Come il fumo, anche il volto di quell’uomo è rimasto incancellabile per Ruth. Dopo la Notte dei cristalli, la loro casa venne saccheggiata e posta sotto sequestro e dovettero trovare una sistemazione arrangiata presso amici. Il padre, corrompendo tanti funzionari, nel dicembre del 1938 riuscì a far salire i due figli sul Kindertransport, il treno per i bambini, diretto in Olanda e in Gran Bretagna, dove si stavano allestendo campi per i minori perseguitati.

«Nel tragitto verso la stazione siamo passati nel cortile tra la sinagoga e il nostro appartamento e poco prima di giungere al casello ferroviario, la zia che mi accompagnava mi ha detto: “Bacia queste pareti perché non le rivedrai più”. Ho cominciato a piangere, ma ho dovuto subito smetterla perché mio fratello ha minacciato che mi avrebbe seguito a ruota e io sapevo che placarlo era impossibile. Papà quel mattino era in ufficio e la mamma era ammalata. Da quel momento le lettere sarebbe state il nostro solo contatto».

Ogni 6 settimane quei fogli scritti sono stati l’unico filo che ha legato la famiglia e oggi questo carteggio è custodito nel museo dell’Olocausto di Washington. Ruth e Walter sono stati accolti in Olanda da infermieri e assistenti sociali che li hanno rivestiti, nutriti e consentito di studiare. Il sabato una famiglia ebrea li invitava a pranzo per continuare la tradizione della loro fede e questo fino al 16 ottobre 1939, quando i due fratelli sono riusciti ad imbarcarsi per gli Usa. Il padre era riuscito ad ottenere il visto americano e metterli in salvo.

«Quando dopo 10 giorni di nave ho visto la Signora in verde (la Statua della libertà) nel porto di New York, ho capito che la nostra vita di prima era definitivamente chiusa.
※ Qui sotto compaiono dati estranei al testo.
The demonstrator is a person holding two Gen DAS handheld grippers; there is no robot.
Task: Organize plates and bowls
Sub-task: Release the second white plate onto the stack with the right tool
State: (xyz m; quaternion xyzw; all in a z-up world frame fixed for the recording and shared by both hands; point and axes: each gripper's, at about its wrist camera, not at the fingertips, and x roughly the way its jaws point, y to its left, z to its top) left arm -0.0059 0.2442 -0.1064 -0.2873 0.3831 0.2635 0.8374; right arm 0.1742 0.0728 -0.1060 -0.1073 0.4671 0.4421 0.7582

I miei genitori mi scrivevano che ci avrebbero raggiunti presto, ma non succedeva mai e tutto quello che mi rimaneva erano le lettere e i 2,40 dollari inviatimi per il viaggio. Al porto di Hoboken ci attendeva una zia di mamma e siamo stati con lei fino al 17 novembre, quando con Walter siamo tornati su quella banchina, stavolta ad accogliere i miei genitori. Il 26 ottobre erano partiti con la Saturnia, l’ultima nave passeggeri salpata dall’inizio della guerra. Mio padre non aveva più niente, aveva venduto tutto per quei visti, ma avevamo i miei 2,40 dollari, il nostro unico capitale».

Da stilista apprezzata, moglie e attivista, Ruth è tornata sui luoghi della sua infanzia per ricostruire quella memoria. Oggi un parcheggio occupa lo spazio della sinagoga a Vienna e in Olanda nessun documento registra il suo passaggio e quello degli altri bambini, ma lei non smette di raccontare di quella notte e della sua memoria. «Quando dicono che sono morti 6 milioni di ebrei, la gente non capisce, ma poi mi vedono e mi ascoltano e allora capiscono che siamo persone e non numeri e che di fronte alle ingiustizie bisogna alzare la voce, non importa la razza, la fede, il Paese: è sempre un attentato all’umanità».